Coffs Harbour Report: january 2010 by Mark Kallman


Everyone is desperate for any weather system that will push the warm water in. This season we continue to be plagued by marginal conditions. Having said that, there have been more diving days this month but just when things were looking good, we got the tail end of a cyclone. It goes without saying that the weather system that was supposed to push the warm water in ended up causing the rivers to flood! Rock-hopping would probably be a complete waste of time but out wider it looks like purple water. Once the 4m swell settles, diving should be on like donkey kong.

All things fishy

Intrepid divers have been looking wider than our normal haunts because of the patchy nature of the sea at the moment.
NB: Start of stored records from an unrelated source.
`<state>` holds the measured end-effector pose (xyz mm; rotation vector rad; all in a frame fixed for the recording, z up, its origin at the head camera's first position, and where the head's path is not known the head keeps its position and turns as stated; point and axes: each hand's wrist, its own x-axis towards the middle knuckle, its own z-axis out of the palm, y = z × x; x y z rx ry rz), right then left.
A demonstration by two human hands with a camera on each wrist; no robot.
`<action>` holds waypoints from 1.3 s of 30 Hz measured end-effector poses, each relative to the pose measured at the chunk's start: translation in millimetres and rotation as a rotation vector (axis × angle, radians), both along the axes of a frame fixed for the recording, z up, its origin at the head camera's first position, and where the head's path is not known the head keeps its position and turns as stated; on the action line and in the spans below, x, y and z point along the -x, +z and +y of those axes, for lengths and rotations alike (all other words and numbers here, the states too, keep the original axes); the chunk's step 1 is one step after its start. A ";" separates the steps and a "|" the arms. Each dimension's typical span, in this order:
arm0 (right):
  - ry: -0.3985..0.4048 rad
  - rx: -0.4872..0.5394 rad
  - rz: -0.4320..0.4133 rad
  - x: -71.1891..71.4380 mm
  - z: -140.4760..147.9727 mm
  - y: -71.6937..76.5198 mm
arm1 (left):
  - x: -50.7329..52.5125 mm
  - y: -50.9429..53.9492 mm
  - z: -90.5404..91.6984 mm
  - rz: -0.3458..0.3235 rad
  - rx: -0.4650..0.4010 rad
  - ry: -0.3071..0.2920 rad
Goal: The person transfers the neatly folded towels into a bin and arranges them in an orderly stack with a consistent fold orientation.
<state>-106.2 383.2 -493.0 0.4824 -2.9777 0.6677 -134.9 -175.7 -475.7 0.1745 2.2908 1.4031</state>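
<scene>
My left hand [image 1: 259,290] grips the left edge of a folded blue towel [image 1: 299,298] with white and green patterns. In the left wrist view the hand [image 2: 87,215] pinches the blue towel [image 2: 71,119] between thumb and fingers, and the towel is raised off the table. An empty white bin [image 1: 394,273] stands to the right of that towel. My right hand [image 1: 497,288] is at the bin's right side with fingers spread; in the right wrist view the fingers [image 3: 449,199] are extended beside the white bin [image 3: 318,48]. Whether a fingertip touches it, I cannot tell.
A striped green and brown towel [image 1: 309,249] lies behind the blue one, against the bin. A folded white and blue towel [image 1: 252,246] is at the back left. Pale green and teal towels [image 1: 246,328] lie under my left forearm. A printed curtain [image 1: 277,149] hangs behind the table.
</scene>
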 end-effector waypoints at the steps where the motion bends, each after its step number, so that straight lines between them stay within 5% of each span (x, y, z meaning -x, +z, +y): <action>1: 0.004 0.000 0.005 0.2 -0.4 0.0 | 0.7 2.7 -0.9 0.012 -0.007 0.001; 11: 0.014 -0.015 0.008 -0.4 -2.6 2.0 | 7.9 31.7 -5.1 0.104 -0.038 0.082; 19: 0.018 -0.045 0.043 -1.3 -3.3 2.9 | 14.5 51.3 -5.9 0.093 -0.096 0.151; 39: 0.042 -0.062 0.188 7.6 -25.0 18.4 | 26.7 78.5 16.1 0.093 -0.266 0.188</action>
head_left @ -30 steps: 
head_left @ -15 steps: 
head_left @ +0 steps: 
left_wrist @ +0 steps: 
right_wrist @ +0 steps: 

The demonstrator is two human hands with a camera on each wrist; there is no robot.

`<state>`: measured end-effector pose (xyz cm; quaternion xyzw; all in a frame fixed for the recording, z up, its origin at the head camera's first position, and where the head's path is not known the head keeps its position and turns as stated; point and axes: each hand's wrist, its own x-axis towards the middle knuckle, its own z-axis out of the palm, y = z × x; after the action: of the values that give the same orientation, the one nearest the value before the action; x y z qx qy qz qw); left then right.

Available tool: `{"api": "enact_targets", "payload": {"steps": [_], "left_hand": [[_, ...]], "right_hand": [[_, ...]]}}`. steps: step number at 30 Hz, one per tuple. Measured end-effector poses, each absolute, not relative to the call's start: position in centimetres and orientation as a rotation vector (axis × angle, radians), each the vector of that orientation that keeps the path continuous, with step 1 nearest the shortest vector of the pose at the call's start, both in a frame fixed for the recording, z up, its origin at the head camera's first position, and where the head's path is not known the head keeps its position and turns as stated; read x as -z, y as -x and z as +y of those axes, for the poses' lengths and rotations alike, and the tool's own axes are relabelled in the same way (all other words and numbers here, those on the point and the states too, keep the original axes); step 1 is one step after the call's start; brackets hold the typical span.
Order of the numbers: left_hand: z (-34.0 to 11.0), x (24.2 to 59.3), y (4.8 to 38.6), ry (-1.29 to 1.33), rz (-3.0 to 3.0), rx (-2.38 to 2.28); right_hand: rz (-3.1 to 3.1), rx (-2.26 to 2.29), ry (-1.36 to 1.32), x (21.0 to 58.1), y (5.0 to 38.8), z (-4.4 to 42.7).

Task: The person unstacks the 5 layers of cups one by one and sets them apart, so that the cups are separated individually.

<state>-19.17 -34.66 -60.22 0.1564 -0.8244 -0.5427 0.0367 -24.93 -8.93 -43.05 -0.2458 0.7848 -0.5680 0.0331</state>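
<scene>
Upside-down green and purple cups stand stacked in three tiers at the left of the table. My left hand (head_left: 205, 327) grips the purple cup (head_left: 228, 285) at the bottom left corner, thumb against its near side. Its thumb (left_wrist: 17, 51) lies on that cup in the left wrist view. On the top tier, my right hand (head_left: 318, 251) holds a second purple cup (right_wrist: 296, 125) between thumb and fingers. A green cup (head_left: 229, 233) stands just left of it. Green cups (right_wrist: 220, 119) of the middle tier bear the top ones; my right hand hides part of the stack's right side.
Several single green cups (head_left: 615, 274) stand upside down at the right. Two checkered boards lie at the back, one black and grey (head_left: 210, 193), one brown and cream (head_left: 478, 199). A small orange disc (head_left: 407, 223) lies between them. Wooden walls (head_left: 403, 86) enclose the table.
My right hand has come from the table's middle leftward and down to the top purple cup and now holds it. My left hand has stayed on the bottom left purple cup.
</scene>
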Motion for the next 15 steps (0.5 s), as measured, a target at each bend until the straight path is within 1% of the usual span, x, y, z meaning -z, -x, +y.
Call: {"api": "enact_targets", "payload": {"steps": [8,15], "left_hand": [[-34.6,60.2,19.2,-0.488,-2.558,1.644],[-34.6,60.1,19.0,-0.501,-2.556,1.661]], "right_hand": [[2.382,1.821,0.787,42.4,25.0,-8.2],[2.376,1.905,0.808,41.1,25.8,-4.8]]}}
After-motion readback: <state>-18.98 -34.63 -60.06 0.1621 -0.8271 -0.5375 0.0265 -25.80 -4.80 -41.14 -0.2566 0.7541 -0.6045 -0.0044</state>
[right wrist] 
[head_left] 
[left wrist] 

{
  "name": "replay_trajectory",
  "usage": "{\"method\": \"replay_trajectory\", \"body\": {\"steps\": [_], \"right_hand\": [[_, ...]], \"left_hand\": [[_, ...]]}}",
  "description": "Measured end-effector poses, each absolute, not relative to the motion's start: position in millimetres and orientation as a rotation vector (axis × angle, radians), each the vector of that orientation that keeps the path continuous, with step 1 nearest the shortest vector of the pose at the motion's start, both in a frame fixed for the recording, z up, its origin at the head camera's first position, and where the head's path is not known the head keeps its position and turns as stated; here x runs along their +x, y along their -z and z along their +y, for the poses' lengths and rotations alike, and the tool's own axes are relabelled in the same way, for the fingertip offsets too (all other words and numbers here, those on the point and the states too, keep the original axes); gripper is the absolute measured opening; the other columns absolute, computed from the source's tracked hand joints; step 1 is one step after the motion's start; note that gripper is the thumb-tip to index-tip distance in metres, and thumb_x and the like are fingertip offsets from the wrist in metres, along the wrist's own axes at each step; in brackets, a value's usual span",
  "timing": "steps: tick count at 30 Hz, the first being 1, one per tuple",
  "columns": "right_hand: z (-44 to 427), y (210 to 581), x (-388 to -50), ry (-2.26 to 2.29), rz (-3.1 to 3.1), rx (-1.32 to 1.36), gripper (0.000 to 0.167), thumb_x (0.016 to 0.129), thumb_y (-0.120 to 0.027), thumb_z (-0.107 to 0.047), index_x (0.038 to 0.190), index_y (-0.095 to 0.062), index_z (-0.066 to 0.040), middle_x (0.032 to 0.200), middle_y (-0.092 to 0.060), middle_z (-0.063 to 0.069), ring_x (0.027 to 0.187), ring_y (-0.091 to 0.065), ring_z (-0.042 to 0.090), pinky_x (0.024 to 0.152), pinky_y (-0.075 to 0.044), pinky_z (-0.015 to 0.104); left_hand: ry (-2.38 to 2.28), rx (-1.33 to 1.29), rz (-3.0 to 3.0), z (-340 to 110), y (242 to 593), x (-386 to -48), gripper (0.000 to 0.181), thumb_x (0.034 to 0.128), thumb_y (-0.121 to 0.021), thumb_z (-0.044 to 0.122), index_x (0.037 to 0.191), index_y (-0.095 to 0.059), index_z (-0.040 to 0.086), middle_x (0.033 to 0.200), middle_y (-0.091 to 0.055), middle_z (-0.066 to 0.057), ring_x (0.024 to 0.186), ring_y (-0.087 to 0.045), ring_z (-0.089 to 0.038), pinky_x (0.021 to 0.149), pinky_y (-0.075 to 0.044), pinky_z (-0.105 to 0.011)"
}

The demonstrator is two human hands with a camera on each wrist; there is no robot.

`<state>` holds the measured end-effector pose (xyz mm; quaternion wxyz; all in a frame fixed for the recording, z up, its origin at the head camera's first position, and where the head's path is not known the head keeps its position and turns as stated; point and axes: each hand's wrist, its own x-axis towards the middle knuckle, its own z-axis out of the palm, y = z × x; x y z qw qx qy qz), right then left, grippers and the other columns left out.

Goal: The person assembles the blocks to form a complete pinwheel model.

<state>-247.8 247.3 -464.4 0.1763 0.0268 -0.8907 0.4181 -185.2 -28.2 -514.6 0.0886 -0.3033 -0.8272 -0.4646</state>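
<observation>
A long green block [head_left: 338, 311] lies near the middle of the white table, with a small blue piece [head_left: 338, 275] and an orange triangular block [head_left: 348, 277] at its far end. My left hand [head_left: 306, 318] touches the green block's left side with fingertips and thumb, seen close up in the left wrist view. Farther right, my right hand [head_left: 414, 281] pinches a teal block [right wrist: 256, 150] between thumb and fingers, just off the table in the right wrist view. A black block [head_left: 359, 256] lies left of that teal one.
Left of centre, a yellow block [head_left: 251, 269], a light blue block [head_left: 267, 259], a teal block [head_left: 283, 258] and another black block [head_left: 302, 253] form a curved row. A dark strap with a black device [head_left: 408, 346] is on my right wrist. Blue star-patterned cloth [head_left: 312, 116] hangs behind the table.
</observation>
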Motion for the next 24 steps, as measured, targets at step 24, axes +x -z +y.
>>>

Current may be north-south in one area and 500m away may be south-north. Viz could be less than a speargun’s length at one area and a reasonable 15m just around the corner. So divers who are prepared to keep an open mind and explore areas, are getting fish.

On the shallow reefs there are huge numbers of crayfish, so big in fact, that most of them exceed the upper size limit. There are snapper around but true to form they are extremely elusive and are best compared with kaakap. Lie still, look away and hope you can hold your breath for a LONG time. Just one look and they scurry away. Several divers have reported bluebar parrotfish in reasonable numbers. The good news are the Spanish Mackerel (Couta). We saw very few last year in spite of good quantities of bait but this year has seen a number of good fish around. The funniest story was when of my mates decided to swim from the beach to pick up some bream for supper. He elected not to take a rigline and he was not using a reelgun. He was in water about 3m deep when a 25-30kg mackerel swam passed then stopped and took a long look at him. He said that he really wanted to shoot but was sure the fish would swim away with his favourite gun. Apparently the fish stayed around him for a long while and appeared to be teasing them before swimming off in disgust.

We looked at some promising areas south of us and came away with 2 boatloads of fish. There were a lot of big Samsonfish about and with all the activity, mackerel came in to check us out and they also paid the price.

A visitor from Sydney took a good cobia off the back of a manta recently in water about 8m deep. Some of my friends took a quick run out into the same area and managed a few mackerel and cobia too. All I can say is that if the swell drops and the water remains as promising as it looks out wide, we are going to be into some legendary diving.


My brother is coming over for a holiday and we are planning the trip of a lifetime. We will be heading up into the far north of Queensland into a complete wilderness area. The diving is along the top end of the Barrier Reef where there is little if any pressure. The targets will be the huge doggies, marlin and of course barramundi. Not to mention the plethora of emperors, snappers and rockcod species. More about that next month together with the photos!